While the futures regulator would restrict the amount of contracts that any single entity can own in energy futures markets that it regulates, the caps are so high that it would affect only a handful of the biggest players, more likely to be hedge or investment funds than the banks themselves. Obama's plan would cut across a much larger segment of the market.

"Banks will no longer be allowed to own, invest or sponsor hedge funds, private equity funds or proprietary trading operations for their own profit unrelated to serving their customers," Obama said.

The devil will be in the details, and a White House official later made clear that the proposal would not prevent banks from doing proprietary trading related to client business -- a distinction that is arguably difficult to make at times, and may help offset the impact on the large commodities desks.

But for now, the political risk for market liquidity has clearly shifted from the CFTC to the White House and Congress.

Funds vs Banks

The two proposals, both part of the broader financial overhaul since 2008, differ greatly in approach. The CFTC has authority only to regulate trading on the futures markets like the CME-owned New York Mercantile Exchange and select contracts on the InterContinentalExchange, not the public companies that trade them, nor (as yet) the vast unregulated over-the-counter and physical markets.

Despite reservations from some commissioners, the CFTC voted last week to move forward with a proposal to set allmonth position limits at around 2.5 percent of total market open interest, a practice that's already in place in agricultural markets. It is now open to 90 days of public comment before they decide whether to make it a rule.

But CFTC Chairman Gary Gensler has also campaigned to more explicitly regulate the swaps dealers themselves, the big banks who help corporations manage commodity price risk through hedging, execute trades on behalf of big funds and also bet their own money on global markets, a lucrative proprietary trading business that has expanded together with markets.

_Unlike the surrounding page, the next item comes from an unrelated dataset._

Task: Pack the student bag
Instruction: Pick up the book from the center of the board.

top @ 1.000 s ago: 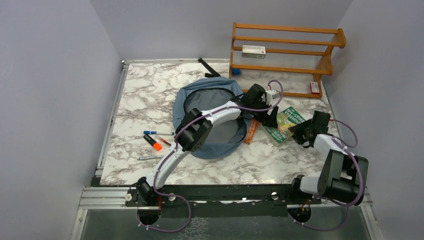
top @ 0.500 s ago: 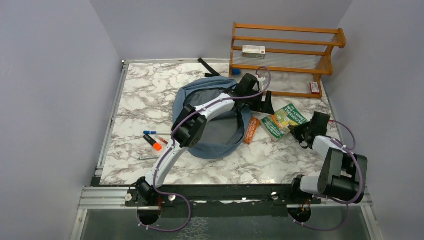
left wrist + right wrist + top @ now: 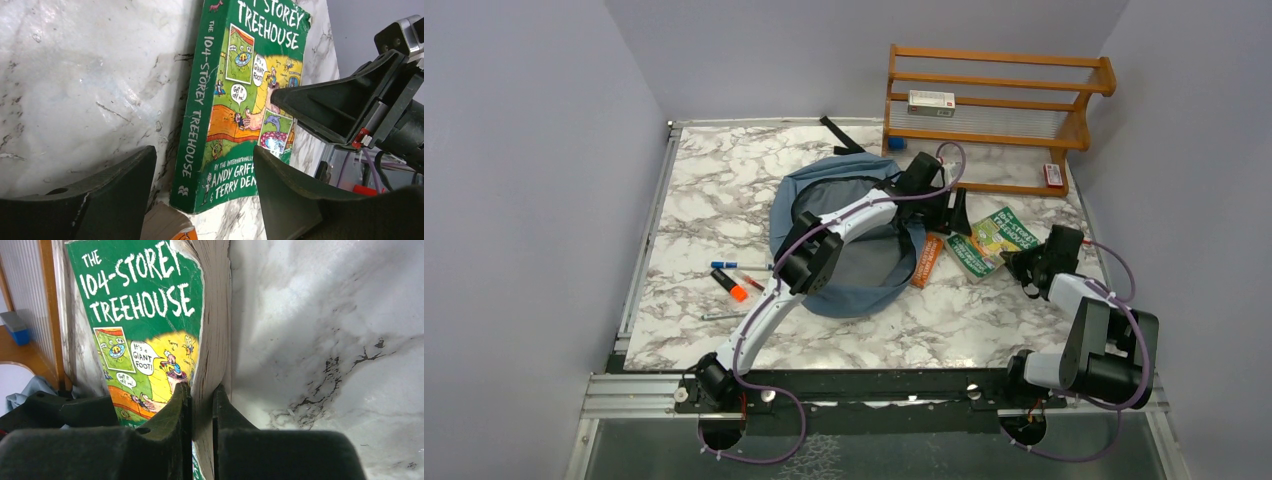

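The student bag [image 3: 864, 297] lies flat near the middle of the overhead view on the marble table [image 3: 714, 190]. Its mouth gapes and the dark lining shows. My left arm stretches across it from the lower left toward the upper right. Just right of the bag's edge lies a slim orange book [image 3: 927, 260]. Right of that again is the green paperback [image 3: 989, 243] — "The 104-Storey Treehouse" — outside the bag, on the marble.

My right gripper [image 3: 1016, 262] sits at the paperback's right-hand side. In the right wrist view my two fingers [image 3: 175, 412] are clenched on the book's page edge, with the cover and a wad of pages pinched in the narrow slot between them.

My left gripper [image 3: 957, 212] hangs over the paperback's upper-left end. In the left wrist view its fingers [image 3: 115, 192] are spread wide and released, gripping nothing. The book's spine corner and a corner of the orange book show in the gap at the bottom of the frame. From the right of that same view, a black finger of my right gripper reaches onto the cover.

Further out, a wooden rack [image 3: 999, 135] stands in the upper right of the overhead view with a small box [image 3: 931, 101] on a shelf — and a few markers [image 3: 732, 285] lie left of the bag.
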You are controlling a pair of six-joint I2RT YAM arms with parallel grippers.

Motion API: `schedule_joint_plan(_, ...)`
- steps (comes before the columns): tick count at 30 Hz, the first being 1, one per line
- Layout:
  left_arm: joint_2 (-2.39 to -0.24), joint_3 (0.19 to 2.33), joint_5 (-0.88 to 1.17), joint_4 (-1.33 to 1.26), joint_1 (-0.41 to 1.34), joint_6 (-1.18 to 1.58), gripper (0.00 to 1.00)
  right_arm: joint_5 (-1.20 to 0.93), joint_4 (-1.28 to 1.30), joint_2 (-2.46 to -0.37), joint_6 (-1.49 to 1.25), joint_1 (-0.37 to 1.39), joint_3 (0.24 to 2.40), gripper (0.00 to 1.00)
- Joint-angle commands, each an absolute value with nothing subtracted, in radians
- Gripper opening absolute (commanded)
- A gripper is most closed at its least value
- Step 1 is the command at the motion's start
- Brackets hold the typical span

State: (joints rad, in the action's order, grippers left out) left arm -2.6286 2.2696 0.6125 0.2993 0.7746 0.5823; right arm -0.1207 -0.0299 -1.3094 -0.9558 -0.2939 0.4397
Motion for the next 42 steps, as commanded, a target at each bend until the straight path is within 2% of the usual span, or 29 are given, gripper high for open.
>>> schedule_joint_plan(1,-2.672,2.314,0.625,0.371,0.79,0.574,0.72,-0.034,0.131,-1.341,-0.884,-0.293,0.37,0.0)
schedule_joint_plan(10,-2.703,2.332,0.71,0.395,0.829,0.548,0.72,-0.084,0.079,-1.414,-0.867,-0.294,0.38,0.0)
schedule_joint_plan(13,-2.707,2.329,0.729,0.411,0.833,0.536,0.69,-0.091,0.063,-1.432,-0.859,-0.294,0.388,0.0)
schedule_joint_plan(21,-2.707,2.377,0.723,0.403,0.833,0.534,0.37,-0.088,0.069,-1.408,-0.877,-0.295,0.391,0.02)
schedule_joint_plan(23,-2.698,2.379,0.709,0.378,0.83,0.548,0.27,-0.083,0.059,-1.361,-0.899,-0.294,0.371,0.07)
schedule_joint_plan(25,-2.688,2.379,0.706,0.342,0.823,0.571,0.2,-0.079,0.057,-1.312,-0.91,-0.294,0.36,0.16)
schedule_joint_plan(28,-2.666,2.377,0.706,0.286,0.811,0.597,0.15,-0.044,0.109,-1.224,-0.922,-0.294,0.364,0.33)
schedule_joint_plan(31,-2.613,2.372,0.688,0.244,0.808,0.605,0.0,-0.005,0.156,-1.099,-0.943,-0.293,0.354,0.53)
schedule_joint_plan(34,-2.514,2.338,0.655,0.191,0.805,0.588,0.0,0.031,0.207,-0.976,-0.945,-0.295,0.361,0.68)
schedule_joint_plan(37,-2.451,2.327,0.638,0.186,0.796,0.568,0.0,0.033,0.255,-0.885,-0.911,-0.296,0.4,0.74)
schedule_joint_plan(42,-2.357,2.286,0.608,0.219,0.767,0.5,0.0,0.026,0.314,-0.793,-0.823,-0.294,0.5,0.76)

Obama's proposal, though lacking details, would appear to do just that, threatening to reduce the high-risk, highreward prop-trade business that's been a valuable profit center while allowing banks to retain the razor-thin- margin risk management desks.

It would also avoid the problem of banks moving into unregulated physical markets or less-restrictive overseas derivatives markets to maintain their trading ways, as some have feared the CFTC regulations would do.

If anything, Obama's boldness could intensify pressure on the CFTC to take tougher action, if lawmakers jump on the bandwagon for a more significant crack-down.

Goldman Most Exposed, JP Morgan next

Depending on the extent of the limits, it's likely to Goldman Sachs -- long the biggest on the block -- that feels the pinch most, as its Value at Risk -- the industry standard measure for how much of a banks' own money is at risk on any given day -- has steadily hovered at around $40 million over the past two years, topping the charts.

JP Morgan has recently moved into second place, with a commodities-market VaR of just over $30 million on average last year, while long-time No. 2 Morgan Stanley pared back its risks to just around $25 million, down from nearer $35 million in 2008.

It remains to be seen whether the unexpectedly tough stance from the administration throws a monkey wrench into JP Morgan's plan to expand its commodities business by buying RBS Sempra, which would add even more proprietary trading to its books. That deal is said to be days away from closing.

If the U.S. plan is approved, it could open the door to overseas rivals who have long snapped at the heels of Goldman and Morgan, especially Barclays Capital, which bought the U.S. operations of failed Lehman Brothers, Deutsche Bank, Credit Suisse and Australia's Macquarie.